From: Anthony W. Youngman
Subject: Re: lilypond and editors
Date: Wed, 13 Dec 2006 11:23:43 +0000
User-agent: Turnpike/6.05-U (<QBd6TFgYPTSaE2mvQST+2uKsk+>)

In message <address@hidden>, Bertalan Fodor <address@hidden> writes
Certainly not. Actually the java code is compiled to machine code at runtime. This is slower than precompiling, but the compiled code can run faster than its precompiled counterpart, because the runtime machine will have information about how often a certain part of the code is called, and those calls can be made inline. Running inline code is much faster than procedure calls.

Bert

Java code is actually a form of p-code (p standing for pseudo). Pseudo-code engines CAN be blindingly fast.

There's a lot of history behind pseudo-code - like UCSD pascal for example, or the example dear to me, the Pick system. At least one system I ran implemented a lot of the Pick instruction code set in microcode, and indeed, I understand that is the way the transputer works.

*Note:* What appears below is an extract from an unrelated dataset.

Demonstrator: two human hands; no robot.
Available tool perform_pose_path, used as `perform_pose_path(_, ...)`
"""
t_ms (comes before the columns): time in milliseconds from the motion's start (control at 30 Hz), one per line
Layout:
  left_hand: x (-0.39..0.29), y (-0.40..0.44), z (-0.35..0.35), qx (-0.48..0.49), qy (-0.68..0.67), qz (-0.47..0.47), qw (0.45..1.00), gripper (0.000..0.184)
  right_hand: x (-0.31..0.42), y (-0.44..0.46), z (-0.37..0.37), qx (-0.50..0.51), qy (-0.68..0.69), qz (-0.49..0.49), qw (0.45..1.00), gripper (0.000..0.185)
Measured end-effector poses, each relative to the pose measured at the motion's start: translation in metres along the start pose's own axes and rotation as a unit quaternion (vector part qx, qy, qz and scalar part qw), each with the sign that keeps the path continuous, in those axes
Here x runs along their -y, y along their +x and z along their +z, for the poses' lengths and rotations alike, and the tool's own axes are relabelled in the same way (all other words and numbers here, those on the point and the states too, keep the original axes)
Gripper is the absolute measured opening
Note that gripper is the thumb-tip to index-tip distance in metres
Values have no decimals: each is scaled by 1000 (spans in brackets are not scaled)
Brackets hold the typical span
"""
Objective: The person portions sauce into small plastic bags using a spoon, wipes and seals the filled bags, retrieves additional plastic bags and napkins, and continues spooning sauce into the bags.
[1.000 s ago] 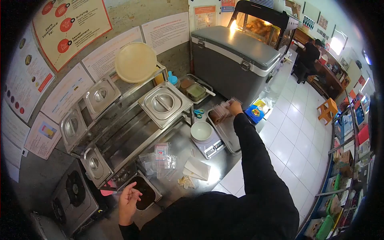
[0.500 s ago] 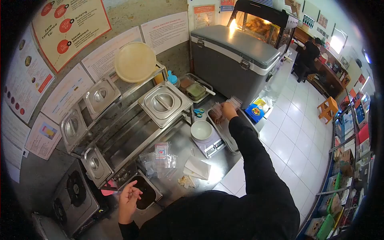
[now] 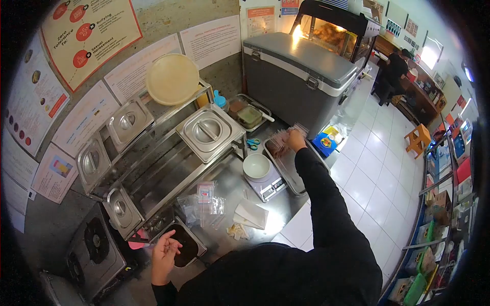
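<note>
My right hand (image 3: pixel 296 141) reaches to the far end of a metal tray (image 3: pixel 293 176), its fingers closed on small clear plastic packets (image 3: pixel 282 136), some with reddish-brown contents. Near the tray, a white bowl (image 3: pixel 256 167) sits on a kitchen scale (image 3: pixel 273 187). My left hand (image 3: pixel 164 255) is raised beside a metal pan of dark contents (image 3: pixel 186 245), its fingers loosely bent and apart, with nothing in them. Clear zip bags (image 3: pixel 210 206) and white paper sheets (image 3: pixel 252 213) lie on the counter between my hands.
A large grey cooler box (image 3: pixel 298 71) stands behind the tray. Scissors (image 3: pixel 252 144) lie by the bowl. Lidded steel pans (image 3: pixel 209 132) sit in a rack on the left, near a gas stove (image 3: pixel 97 245). Another person (image 3: pixel 394 71) sits far off at a desk.
My right hand has shifted slightly to the right and up along the packets at the tray's far end. My left hand has stayed in place.
</note>
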State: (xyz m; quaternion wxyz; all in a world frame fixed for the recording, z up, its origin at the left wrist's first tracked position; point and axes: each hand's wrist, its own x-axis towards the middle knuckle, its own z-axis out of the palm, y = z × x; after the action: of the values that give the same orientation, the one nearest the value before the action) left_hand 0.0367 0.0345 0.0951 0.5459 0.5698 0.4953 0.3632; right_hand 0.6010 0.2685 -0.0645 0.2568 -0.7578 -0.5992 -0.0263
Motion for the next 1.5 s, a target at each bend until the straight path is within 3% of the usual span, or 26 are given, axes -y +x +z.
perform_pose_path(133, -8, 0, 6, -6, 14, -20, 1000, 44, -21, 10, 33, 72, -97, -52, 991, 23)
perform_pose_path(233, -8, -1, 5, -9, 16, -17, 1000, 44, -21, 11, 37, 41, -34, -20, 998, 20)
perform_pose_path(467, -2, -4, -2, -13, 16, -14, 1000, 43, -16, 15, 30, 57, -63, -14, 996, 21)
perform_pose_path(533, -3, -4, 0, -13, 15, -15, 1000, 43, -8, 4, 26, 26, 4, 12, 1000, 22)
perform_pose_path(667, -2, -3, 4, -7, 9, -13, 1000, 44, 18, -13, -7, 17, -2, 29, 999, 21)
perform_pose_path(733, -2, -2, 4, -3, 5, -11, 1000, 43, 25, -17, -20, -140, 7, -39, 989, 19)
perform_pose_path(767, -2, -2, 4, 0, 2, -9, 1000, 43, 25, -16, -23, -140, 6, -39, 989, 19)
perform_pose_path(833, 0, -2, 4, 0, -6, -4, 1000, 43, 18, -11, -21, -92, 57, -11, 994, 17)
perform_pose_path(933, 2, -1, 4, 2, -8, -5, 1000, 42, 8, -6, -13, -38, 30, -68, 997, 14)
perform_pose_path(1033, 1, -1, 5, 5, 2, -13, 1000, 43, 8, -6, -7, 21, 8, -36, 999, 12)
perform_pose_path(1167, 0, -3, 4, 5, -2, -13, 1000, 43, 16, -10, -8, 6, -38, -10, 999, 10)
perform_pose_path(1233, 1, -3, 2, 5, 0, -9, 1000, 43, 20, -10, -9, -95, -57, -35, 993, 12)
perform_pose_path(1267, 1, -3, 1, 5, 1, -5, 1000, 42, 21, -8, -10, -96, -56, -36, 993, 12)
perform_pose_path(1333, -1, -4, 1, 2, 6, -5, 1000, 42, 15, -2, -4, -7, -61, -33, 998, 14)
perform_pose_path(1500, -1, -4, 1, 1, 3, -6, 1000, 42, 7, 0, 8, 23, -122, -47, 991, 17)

Any system with access to the first stage of a processor's pipeline and the ability to redefine it (ie any decent modern processor - don't know if that definition includes x86 :-) should be able to run p-code at the same sort of speed as "native" code.

Cheers,
Wol

Erik Sandberg írta:
On Saturday 09 December 2006 10:27, Bertalan Fodor wrote:

Well, what is extremely important: development time is so little in Java
and with JEdit (compared to any alternatives), that I won't change this
platform. The price is that it will remain slow if you don't have much
memory in the machine.


I'm not a java expert, but wouldn't it get a lot faster if you compiled everything to native machine code (using gcj, for instance)?